Exercise requirements:
Please reproduce the full listing exactly, with nothing added.

Data block:
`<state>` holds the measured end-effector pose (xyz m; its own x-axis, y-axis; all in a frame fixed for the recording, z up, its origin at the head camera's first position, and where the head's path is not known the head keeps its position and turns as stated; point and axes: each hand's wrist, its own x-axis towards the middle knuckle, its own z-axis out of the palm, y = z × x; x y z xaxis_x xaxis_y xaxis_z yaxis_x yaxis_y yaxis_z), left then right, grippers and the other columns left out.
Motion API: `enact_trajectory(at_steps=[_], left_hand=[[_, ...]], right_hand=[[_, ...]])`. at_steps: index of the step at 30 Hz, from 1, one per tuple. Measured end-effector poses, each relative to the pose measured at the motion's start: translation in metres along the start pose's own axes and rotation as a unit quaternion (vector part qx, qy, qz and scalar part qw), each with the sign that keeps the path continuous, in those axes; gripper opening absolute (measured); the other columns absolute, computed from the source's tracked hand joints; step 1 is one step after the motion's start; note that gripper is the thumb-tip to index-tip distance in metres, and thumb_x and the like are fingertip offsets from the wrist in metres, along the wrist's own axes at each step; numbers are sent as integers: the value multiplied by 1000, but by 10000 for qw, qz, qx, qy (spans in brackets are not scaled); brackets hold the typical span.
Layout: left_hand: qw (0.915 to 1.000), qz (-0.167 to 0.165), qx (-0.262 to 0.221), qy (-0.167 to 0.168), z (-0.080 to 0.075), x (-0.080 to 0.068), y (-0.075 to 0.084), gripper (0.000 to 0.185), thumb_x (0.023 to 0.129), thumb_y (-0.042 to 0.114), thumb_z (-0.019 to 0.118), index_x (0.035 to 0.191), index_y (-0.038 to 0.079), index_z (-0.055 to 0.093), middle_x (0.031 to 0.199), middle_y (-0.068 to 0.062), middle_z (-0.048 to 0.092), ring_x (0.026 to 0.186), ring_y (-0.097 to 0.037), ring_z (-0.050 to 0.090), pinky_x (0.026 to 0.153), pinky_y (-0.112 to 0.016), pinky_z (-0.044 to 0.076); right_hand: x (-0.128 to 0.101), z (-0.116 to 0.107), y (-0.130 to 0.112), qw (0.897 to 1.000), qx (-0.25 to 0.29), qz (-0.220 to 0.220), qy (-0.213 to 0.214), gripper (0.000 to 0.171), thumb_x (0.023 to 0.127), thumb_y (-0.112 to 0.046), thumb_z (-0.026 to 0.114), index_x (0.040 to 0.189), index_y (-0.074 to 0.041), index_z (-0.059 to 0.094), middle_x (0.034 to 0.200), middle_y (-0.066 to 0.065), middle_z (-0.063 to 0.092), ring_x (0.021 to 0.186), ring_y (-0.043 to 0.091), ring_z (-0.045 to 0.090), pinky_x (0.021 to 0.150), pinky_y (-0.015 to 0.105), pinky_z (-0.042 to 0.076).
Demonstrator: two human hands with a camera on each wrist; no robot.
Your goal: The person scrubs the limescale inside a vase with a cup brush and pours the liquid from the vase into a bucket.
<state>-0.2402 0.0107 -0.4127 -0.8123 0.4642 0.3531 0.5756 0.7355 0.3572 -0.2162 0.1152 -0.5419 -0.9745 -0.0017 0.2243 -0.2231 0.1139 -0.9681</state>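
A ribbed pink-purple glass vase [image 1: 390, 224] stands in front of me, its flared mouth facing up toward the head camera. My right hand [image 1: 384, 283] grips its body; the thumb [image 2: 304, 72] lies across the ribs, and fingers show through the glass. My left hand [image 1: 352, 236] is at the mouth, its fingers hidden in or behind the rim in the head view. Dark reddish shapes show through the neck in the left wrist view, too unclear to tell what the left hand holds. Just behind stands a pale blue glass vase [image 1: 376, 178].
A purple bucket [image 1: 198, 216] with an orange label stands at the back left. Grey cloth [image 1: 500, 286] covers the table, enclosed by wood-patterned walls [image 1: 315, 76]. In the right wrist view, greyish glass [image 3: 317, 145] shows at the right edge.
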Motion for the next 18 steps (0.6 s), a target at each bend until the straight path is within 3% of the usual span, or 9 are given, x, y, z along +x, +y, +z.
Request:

Exercise output:
`<state>` holds the measured end-effector pose (xyz m; its own x-axis, y-axis; all in a frame fixed for the recording, z up, its origin at the head camera's first position, and where the head's path is not known the head keeps its position and turns as stated; point and axes: each hand's wrist, its own x-axis towards the middle knuckle, its own z-axis out of the palm, y = z × x; x y z xaxis_x xaxis_y xaxis_z yaxis_x yaxis_y yaxis_z), left then right, grippers and the other columns left out.
Motion API: `enact_trajectory(at_steps=[_], left_hand=[[_, ...]], right_hand=[[_, ...]])`. at_steps: index of the step at 30 Hz, from 1, one per tuple. Measured end-effector poses, each relative to the pose measured at the motion's start: translation in metres along the start pose's own axes and rotation as a unit quaternion (vector part qx, qy, qz and scalar part qw), each with the sign that keeps the path continuous, in those axes; gripper opening absolute (measured); the other columns absolute, computed from the source's tracked hand joints; step 1 is one step after the motion's start; note that gripper is the thumb-tip to index-tip distance in metres, and thumb_x and the like are fingertip offsets from the wrist in metres, along the wrist's own axes at each step; numbers are sent as integers: the value multiplied by 1000, but by 10000 for qw, qz, qx, qy (spans in brackets are not scaled); brackets hold the typical span.
Layout: left_hand: qw (0.915 to 1.000), qz (-0.167 to 0.165), qx (-0.262 to 0.221), qy (-0.167 to 0.168), z (-0.080 to 0.075), x (-0.080 to 0.068), y (-0.075 to 0.084), gripper (0.000 to 0.185), thumb_x (0.023 to 0.129), thumb_y (-0.042 to 0.114), thumb_z (-0.019 to 0.118), index_x (0.035 to 0.191), index_y (-0.038 to 0.079), index_z (-0.055 to 0.093), middle_x (0.031 to 0.199), middle_y (-0.068 to 0.062), middle_z (-0.048 to 0.092), ring_x (0.026 to 0.186), ring_y (-0.097 to 0.037), ring_z (-0.050 to 0.090), pinky_x (0.026 to 0.153), pinky_y (-0.112 to 0.016), pinky_z (-0.044 to 0.076); right_hand: x (-0.128 to 0.101), z (-0.116 to 0.107), y (-0.130 to 0.112), qw (0.897 to 1.000), qx (-0.25 to 0.29), qz (-0.220 to 0.220), qy (-0.213 to 0.214), gripper (0.000 to 0.171), thumb_x (0.023 to 0.127), thumb_y (-0.112 to 0.046), thumb_z (-0.026 to 0.114), index_x (0.040 to 0.189), index_y (-0.074 to 0.041), index_z (-0.059 to 0.094), middle_x (0.034 to 0.200), middle_y (-0.066 to 0.065), middle_z (-0.063 to 0.092), ring_x (0.021 to 0.186), ring_y (-0.043 to 0.091), ring_z (-0.045 to 0.090), pinky_x (0.021 to 0.150), pinky_y (-0.015 to 0.105), pinky_z (-0.042 to 0.076).
Demonstrator: two human hands with a camera on each wrist; no robot.
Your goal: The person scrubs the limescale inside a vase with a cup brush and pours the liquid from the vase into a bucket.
<state>-0.2402 0.0107 -0.4127 -0.8123 0.4642 0.3531 0.5756 0.7355 0.3572 -0.2162 0.1152 -0.5419 -0.9745 -0.0017 0.2243 -0.2231 0.1139 -0.9681</state>
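A ribbed pink-purple glass vase [image 1: 390, 224] stands in front of me, its flared mouth facing up toward the head camera. My right hand [image 1: 384, 283] grips its body; the thumb [image 2: 304, 72] lies across the ribs, and fingers show through the glass. My left hand [image 1: 352, 236] is at the mouth, its fingers hidden in or behind the rim in the head view. Dark reddish shapes show through the neck in the left wrist view, too unclear to tell what the left hand holds. Just behind stands a pale blue glass vase [image 1: 376, 178].
A purple bucket [image 1: 198, 216] with an orange label stands at the back left. Grey cloth [image 1: 500, 286] covers the table, enclosed by wood-patterned walls [image 1: 315, 76]. In the right wrist view, greyish glass [image 3: 317, 145] shows at the right edge.
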Motion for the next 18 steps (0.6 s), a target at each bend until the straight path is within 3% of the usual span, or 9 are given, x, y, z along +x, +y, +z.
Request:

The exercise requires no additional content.